Parsing in Python

Did you ever feel the need of learning lex and yacc? I did.

I just recently found a great Python module for parsing grammars: pyparsing. In contrast to traditional, parser-generating approaches, this framework doesn't require you to learn a specific toolchain. It also doesn't generate any code. It's a class library: You construct your grammar by connecting objects.

When building very basic grammars, it looks very similar to the BNF . Thanks to Python's operator overloading, it's possible to compose parse nodes (non-terminals) using operators like + (concatenation), ^ (or) and | (match-first). Here's what it looks like:

from pyparsing import *

IntLiteral = Regex('[\\+\\-]?\\d+').setParseAction(lambda s,l,t: int(t[0]))
VariableName = Regex('\\w+')
EqualSign = Regex('\\s*=\\s*').suppress()
WS = White().suppress()

KeyValue = Group(VariableName + EqualSign + IntLiteral)
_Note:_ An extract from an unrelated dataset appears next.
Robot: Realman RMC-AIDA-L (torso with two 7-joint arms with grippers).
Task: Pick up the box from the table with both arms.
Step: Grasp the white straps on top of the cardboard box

Strings can now be parsed by calling parseString() on the grammar:

self.assertEquals([['foo', 234]], KeyValue.parseString('foo=234').asList())

For my requirements, this is a very usable approach to parsing. It may not be as fast as a generated parser in C, but it's easy to learn and takes way less time to write.

Update: Shortly afterwards, I found out there is a name for this
approach: It's a Parser Combinator library.